EXERCISE DIRECTIONS:
Find the string "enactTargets" in the material. Copy every line that has it.
......
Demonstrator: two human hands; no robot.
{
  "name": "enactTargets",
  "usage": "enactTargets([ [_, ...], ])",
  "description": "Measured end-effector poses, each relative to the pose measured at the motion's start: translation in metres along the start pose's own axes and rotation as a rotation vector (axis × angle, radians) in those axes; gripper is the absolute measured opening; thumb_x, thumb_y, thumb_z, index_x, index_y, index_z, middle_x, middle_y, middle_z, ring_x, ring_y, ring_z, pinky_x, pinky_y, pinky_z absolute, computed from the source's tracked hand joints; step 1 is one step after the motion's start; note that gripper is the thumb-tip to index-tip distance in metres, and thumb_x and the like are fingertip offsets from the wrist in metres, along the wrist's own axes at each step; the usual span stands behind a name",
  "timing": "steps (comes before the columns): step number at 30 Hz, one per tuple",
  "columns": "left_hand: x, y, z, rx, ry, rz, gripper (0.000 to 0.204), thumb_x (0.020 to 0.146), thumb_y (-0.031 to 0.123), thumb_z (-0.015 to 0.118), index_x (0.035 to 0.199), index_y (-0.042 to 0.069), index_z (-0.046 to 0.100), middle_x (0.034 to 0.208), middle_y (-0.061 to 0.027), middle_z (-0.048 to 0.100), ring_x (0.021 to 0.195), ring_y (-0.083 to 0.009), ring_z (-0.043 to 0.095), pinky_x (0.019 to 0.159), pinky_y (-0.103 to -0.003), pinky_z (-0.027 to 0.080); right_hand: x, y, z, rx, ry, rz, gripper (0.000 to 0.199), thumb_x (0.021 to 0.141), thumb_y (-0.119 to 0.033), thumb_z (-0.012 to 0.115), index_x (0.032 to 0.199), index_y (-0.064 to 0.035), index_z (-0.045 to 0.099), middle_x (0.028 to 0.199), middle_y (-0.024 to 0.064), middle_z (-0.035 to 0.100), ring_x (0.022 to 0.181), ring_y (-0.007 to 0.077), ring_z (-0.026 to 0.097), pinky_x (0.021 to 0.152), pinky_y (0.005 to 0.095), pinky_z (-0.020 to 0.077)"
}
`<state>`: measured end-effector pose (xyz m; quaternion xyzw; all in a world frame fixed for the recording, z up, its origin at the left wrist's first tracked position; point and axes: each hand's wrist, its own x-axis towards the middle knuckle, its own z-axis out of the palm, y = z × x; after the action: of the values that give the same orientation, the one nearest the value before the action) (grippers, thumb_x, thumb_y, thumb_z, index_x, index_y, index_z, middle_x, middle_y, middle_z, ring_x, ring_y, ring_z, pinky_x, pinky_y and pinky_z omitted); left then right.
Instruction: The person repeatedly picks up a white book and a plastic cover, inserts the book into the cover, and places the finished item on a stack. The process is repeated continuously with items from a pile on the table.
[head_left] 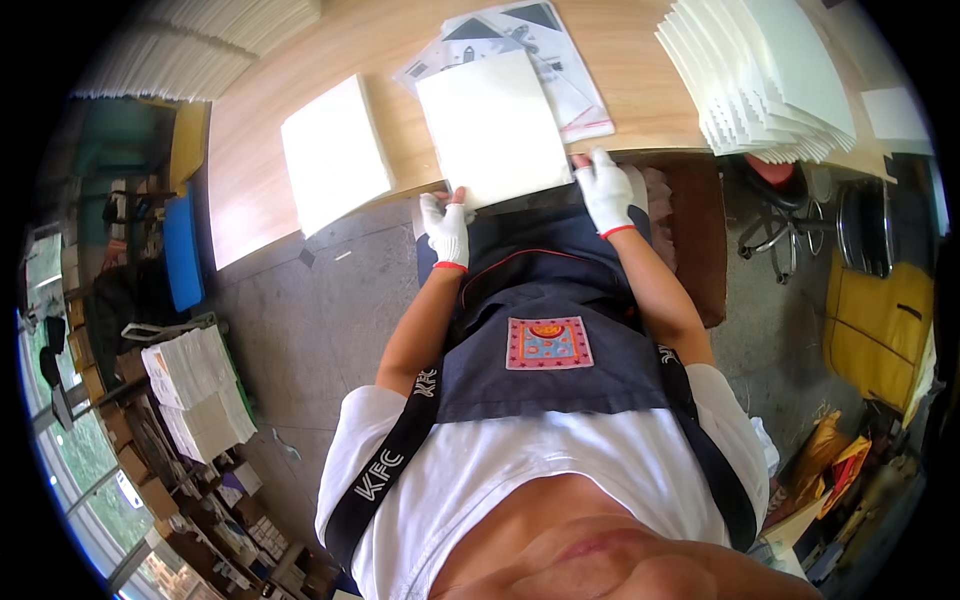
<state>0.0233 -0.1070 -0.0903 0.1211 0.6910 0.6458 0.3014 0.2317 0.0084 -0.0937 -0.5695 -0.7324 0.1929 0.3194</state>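
Observation:
A white paper stack (495,130) lies in front of me, its near edge reaching past the table's edge. My left hand (446,232), in a white glove with bare fingertips, is closed at its near left corner, the thumb lying against the edge. Beside the near right corner is my right hand (607,195), gloved the same way, thumb and fingers slightly apart; whether it touches the paper is unclear. Clear plastic sleeves (580,95) with dark printed pictures lie partly under the paper. A second white stack (340,155) rests to the left, slightly turned.
A tall fanned pile of white folded sheets (755,80) stands on the wooden table (250,190) at right, more stacked paper (190,45) at far left. A swivel chair (785,205) is right of me. Bundled paper (200,390) and shelves of boxes line the left side.

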Motion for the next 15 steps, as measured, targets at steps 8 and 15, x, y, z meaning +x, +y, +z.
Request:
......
ANSWER TO THIS TASK:
  "name": "enactTargets",
  "usage": "enactTargets([ [_, ...], ])",

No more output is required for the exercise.